## [DESCRIPTION OF THE TASK]
Give again, exactly as written, each line of the material below starting at the line that contains "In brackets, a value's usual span" and ending at the line that contains "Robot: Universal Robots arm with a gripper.". Both ends count, and no other line does.

## [SOURCE MATERIAL]
Content starts
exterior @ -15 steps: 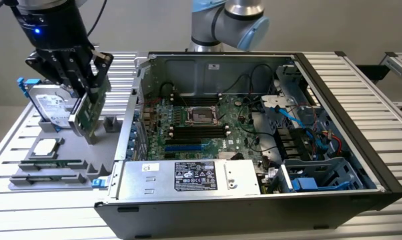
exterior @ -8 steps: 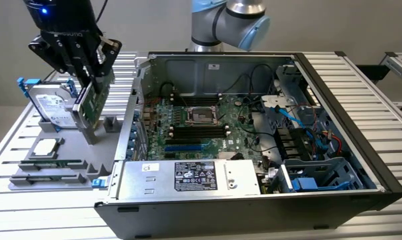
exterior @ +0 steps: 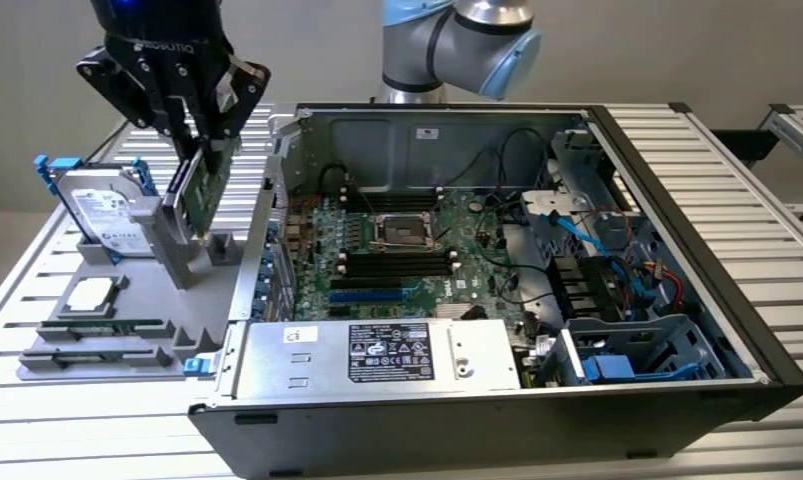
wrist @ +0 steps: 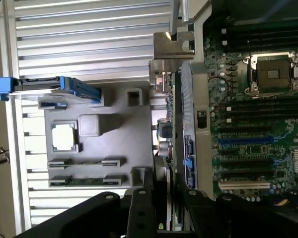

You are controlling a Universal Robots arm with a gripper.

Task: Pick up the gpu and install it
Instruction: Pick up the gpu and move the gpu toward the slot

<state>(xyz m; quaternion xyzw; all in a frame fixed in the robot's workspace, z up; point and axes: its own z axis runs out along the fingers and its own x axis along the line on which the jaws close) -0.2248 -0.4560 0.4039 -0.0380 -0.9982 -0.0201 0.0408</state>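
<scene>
The gpu [exterior: 197, 190] is a thin green card with a black face, hanging on edge from my gripper [exterior: 198, 125], which is shut on its upper edge. Its lower edge sits just over the slotted posts of the grey parts holder [exterior: 174, 300], to the exterior view's left of the open computer case [exterior: 668, 240]. The wrist view looks down the gpu [wrist: 175, 144] edge-on, with its silver end bracket [wrist: 173, 49] at the far end and my black fingers [wrist: 141, 198] clamped on either side. The motherboard [wrist: 253, 114] with its blue expansion slot [wrist: 244, 140] lies beside the card.
On the grey holder stand a silver hard drive with blue rails [exterior: 101, 210], a processor chip [exterior: 88, 295] and narrow memory sticks [exterior: 101, 327]. Inside the case are the power supply [exterior: 374, 355], the CPU socket [exterior: 401, 230], cables and a drive cage [exterior: 641, 345]. The case's side wall [exterior: 261, 230] rises between holder and motherboard.
</scene>
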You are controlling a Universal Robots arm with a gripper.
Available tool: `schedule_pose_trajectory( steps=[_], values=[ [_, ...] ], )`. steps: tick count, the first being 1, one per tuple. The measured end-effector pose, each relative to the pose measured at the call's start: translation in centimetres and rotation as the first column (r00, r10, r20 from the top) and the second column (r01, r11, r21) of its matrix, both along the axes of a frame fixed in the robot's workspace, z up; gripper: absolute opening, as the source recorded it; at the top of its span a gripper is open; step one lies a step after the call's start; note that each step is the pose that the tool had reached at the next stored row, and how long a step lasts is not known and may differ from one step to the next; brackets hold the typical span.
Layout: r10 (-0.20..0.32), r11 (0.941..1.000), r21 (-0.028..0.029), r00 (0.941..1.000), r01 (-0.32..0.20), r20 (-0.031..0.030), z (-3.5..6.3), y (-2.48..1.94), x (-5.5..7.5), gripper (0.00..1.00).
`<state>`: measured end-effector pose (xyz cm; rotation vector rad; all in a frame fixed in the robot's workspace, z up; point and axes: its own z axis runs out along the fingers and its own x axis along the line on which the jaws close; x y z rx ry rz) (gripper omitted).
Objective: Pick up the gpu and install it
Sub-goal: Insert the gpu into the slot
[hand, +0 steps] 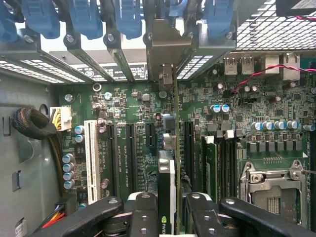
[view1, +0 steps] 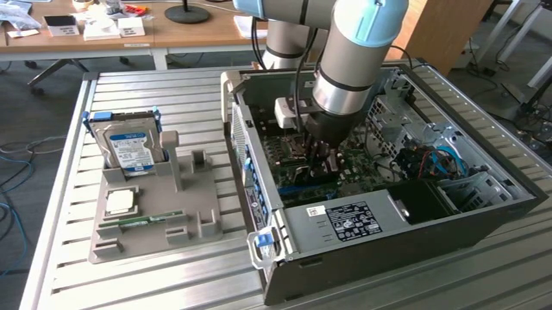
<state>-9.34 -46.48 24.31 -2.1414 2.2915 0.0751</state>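
One robot arm [view1: 345, 58] reaches down into one open computer case [view1: 483, 213] that lies on a slatted metal table [view1: 172, 90], and its one gripper [hand: 166, 210] is closed on the gpu [hand: 166, 192], a black finger pressing each face of the card. In the wrist view the gpu is seen edge-on, standing upright over the green motherboard [hand: 123, 103]. Its long axis runs from the gripper toward the rear slot openings of the case, where its one silver metal bracket [hand: 167, 47] sits among the slot covers beneath a row of blue retention clips [hand: 84, 17]. The card stands in line with the dark expansion slots [hand: 131, 148], with one white slot [hand: 90, 153] further off to the side; whether it is fully seated cannot be told. One empty processor socket [hand: 271, 190] lies on the other side of the card, past the memory slots. In the exterior view, on the exterior view's left of the case, one grey parts holder [view1: 155, 219] rests on the table and carries one hard drive [view1: 131, 150] with a blue-white label standing upright at its far end, one processor chip [view1: 121, 201] lying flat nearer, and one green memory stick [view1: 147, 220] nearer still. A wooden desk [view1: 198, 32] stands beyond the table.
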Motion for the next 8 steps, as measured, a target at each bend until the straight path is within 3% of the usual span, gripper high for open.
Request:
schedule_pose_trajectory(
  steps=[8],
  values=[
    [0.001,1.0,0.0002,1.0,-0.001,0.0002,0.0,-0.04,-0.02,0.27]
  ],
)
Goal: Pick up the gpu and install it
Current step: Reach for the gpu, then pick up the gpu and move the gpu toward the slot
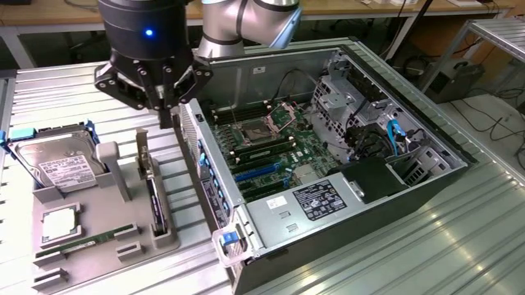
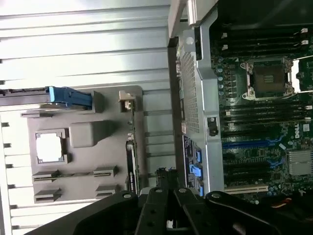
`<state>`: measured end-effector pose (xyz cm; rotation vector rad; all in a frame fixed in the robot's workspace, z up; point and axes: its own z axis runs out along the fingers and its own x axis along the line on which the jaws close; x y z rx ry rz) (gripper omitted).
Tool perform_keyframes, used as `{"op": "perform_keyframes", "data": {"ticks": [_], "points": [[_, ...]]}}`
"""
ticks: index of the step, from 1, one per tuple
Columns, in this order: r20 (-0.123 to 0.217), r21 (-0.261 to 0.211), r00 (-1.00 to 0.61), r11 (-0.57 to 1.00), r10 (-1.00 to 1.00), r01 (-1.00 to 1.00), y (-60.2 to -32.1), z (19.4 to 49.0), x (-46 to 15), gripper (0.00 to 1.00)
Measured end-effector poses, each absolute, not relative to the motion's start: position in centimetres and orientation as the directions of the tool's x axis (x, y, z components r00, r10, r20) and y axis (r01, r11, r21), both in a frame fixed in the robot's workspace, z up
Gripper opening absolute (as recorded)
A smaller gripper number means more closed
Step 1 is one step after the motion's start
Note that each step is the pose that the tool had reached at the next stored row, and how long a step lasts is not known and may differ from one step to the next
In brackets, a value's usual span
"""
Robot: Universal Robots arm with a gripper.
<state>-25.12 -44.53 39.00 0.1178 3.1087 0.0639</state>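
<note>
The gpu [image 1: 152, 200] stands on its long edge in a slot of the grey holder tray [image 1: 107, 249], with its silver bracket [image 1: 141, 146] pointing up at the far end. In the wrist view the gpu [image 2: 130, 164] is a thin dark strip along the tray's edge. My gripper [image 1: 166, 118] hangs above the gap between the tray and the rear wall of the open computer case [image 1: 201, 160], a little beyond and above the bracket. Its fingers come together at the tip with nothing between them. The gripper [image 2: 165, 172] is just past the card's end.
On the tray lie a silver hard drive [image 1: 58, 163] in a blue-handled carrier, a square processor [image 1: 59, 222] and a green memory stick [image 1: 90, 238]. Inside the case, the motherboard has blue slots [image 1: 258, 172], an open processor socket [image 1: 262, 132] and cables at the exterior view's right.
</note>
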Motion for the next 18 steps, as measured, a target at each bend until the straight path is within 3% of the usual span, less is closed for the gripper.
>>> {"op": "perform_keyframes", "data": {"ticks": [18], "points": [[-0.028,0.038,-0.997,0.996,0.076,0.075,-44.6,37.6,-29.0,0.11]]}}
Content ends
## [FINISHED TASK]
In brackets, a value's usual span
"""
Robot: Universal Robots arm with a gripper.

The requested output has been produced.